**Problem:**
Read the data below line by line and copy each one with "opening" in it.

(Stored dataset items)
******

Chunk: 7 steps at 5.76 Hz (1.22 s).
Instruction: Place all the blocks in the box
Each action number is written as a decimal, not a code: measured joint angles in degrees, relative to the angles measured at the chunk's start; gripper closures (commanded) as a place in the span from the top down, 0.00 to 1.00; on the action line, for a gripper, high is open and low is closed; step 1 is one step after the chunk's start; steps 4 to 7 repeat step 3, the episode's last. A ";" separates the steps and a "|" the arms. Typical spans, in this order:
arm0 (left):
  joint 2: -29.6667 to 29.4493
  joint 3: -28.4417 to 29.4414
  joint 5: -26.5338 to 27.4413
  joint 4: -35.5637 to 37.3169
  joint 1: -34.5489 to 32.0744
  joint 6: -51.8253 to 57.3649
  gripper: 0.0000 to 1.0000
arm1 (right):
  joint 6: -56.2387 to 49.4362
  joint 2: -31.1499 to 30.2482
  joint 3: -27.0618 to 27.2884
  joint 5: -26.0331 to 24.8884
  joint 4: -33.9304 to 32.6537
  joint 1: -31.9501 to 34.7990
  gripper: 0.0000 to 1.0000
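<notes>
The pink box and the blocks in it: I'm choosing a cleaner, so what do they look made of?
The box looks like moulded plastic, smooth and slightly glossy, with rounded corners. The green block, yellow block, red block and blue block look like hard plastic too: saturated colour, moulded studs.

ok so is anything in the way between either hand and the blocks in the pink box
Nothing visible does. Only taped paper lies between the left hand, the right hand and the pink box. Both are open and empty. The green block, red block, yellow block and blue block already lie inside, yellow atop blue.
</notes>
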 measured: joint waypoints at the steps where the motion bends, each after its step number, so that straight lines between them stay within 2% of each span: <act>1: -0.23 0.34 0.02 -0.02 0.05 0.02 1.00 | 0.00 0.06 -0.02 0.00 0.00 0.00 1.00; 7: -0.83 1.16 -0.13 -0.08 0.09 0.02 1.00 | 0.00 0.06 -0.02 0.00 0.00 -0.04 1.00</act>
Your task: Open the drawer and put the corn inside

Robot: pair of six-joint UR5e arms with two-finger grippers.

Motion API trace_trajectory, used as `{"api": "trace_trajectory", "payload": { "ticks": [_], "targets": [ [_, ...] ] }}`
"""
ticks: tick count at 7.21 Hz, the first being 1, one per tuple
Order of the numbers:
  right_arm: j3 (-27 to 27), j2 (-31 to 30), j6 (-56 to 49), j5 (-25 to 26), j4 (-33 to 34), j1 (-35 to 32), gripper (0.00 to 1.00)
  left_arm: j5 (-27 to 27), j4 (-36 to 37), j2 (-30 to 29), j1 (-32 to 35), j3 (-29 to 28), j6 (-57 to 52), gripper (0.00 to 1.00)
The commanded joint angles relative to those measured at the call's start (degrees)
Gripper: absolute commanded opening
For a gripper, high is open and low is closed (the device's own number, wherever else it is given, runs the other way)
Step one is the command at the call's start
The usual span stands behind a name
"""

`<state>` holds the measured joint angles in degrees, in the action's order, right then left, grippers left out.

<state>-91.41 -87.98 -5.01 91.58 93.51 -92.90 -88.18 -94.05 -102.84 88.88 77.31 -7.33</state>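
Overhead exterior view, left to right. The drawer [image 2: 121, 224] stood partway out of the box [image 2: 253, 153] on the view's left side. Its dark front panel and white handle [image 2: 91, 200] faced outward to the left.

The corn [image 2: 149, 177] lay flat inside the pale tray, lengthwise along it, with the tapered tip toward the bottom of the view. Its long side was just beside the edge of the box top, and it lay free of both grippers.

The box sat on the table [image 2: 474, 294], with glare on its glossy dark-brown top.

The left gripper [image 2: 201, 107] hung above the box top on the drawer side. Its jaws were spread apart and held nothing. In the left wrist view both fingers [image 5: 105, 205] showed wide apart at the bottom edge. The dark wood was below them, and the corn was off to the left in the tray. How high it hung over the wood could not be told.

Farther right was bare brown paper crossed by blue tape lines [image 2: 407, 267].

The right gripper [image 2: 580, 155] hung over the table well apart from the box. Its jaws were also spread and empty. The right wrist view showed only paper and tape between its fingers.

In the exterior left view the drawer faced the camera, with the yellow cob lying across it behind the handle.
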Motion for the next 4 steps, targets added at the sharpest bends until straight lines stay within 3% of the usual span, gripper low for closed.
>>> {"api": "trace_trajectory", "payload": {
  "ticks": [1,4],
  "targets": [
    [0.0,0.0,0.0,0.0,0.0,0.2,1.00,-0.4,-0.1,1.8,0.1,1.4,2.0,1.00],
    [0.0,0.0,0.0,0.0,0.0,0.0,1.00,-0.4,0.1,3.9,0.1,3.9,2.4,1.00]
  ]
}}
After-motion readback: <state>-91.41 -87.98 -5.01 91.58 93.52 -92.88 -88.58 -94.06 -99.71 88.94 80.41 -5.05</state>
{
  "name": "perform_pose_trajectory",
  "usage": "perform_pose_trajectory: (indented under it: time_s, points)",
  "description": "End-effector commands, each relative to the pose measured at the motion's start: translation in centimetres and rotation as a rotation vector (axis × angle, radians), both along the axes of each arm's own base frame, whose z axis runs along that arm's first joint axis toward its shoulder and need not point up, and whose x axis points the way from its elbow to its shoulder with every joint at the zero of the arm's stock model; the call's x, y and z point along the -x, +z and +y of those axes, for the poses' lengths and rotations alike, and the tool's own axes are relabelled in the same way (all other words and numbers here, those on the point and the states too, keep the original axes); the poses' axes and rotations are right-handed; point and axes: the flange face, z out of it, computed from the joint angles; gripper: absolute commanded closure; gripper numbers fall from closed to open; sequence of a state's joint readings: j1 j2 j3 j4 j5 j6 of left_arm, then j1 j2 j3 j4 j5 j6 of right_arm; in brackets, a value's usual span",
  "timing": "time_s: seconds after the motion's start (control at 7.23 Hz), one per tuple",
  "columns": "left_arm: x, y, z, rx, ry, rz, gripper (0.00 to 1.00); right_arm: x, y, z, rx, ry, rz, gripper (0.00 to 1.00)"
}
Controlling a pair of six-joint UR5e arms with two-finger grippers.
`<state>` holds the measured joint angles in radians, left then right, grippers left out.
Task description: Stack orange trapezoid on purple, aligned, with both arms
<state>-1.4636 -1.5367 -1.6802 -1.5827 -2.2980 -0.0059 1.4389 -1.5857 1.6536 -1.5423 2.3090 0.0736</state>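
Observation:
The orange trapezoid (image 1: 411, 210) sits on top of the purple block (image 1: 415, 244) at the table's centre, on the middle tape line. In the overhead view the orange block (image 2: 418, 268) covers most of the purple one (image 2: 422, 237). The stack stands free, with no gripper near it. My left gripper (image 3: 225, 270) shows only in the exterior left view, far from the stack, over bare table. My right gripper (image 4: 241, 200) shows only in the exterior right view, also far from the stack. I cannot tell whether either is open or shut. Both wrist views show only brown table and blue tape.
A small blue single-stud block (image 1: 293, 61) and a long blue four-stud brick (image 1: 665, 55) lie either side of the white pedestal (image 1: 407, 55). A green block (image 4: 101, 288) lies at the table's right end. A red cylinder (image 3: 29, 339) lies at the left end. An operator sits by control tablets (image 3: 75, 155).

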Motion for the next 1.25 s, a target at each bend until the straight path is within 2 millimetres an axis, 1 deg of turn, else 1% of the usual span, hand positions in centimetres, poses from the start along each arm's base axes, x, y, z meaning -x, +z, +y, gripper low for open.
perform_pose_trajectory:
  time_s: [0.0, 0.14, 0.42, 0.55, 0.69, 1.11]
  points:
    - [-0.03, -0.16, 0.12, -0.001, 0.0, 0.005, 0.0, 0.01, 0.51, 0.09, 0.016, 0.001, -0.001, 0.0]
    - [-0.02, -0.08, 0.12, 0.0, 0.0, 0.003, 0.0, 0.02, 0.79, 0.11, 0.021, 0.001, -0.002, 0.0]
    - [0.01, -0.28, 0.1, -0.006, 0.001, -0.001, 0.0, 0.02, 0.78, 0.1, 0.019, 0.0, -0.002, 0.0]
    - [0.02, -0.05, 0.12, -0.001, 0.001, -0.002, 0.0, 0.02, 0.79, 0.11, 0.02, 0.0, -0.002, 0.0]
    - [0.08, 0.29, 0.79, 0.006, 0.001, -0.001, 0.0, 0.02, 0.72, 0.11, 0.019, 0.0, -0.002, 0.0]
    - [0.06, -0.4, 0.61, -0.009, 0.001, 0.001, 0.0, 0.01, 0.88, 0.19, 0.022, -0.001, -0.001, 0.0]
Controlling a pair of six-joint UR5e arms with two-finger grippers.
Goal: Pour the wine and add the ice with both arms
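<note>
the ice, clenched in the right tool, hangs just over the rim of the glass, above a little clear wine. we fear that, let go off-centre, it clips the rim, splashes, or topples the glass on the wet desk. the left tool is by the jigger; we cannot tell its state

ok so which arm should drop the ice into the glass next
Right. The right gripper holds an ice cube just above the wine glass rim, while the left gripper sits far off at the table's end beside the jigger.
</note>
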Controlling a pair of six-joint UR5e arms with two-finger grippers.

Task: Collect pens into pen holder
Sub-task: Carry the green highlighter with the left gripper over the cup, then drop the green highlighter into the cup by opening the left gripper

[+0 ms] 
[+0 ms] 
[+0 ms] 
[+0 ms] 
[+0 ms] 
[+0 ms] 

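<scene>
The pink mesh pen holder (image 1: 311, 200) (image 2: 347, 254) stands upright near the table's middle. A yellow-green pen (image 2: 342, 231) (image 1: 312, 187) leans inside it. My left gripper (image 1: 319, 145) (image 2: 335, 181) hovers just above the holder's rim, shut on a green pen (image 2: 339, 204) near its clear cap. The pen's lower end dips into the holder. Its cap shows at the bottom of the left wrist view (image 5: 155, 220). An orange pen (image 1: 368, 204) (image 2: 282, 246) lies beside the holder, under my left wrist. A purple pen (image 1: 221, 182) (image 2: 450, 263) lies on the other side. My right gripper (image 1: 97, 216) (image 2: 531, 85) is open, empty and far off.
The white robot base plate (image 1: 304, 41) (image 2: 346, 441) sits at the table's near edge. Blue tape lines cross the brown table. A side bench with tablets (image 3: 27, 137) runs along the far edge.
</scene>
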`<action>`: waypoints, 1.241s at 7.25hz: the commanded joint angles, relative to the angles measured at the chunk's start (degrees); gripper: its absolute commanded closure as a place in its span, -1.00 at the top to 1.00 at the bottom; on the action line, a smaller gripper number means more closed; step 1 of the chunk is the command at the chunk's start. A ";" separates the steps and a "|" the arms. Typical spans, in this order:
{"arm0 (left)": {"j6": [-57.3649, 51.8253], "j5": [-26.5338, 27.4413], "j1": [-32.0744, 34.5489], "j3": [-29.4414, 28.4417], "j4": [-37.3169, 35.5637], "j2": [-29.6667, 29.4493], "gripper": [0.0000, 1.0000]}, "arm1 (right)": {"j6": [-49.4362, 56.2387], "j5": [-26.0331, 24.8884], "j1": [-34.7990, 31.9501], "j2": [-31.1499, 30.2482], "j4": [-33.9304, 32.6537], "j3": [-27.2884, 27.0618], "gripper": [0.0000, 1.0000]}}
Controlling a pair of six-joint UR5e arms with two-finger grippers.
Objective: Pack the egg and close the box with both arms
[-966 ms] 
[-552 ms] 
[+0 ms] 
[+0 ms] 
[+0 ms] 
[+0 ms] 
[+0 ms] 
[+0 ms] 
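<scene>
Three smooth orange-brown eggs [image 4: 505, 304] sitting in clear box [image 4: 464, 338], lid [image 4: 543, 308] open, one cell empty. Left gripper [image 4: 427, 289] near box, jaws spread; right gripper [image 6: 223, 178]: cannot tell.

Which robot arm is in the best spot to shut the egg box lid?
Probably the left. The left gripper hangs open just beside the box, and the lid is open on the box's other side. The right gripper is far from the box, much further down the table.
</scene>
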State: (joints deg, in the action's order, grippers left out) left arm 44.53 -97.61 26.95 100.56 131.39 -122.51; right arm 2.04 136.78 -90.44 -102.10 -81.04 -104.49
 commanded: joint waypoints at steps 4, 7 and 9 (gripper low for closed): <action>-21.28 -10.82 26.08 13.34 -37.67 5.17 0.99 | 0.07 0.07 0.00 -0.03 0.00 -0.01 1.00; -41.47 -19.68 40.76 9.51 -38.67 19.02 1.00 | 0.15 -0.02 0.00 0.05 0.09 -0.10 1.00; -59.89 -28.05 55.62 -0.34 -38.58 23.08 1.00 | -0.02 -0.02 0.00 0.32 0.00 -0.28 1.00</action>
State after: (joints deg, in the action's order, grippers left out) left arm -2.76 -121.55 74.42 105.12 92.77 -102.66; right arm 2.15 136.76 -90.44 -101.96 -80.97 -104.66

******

**Result of the task:**
Gripper: absolute commanded opening
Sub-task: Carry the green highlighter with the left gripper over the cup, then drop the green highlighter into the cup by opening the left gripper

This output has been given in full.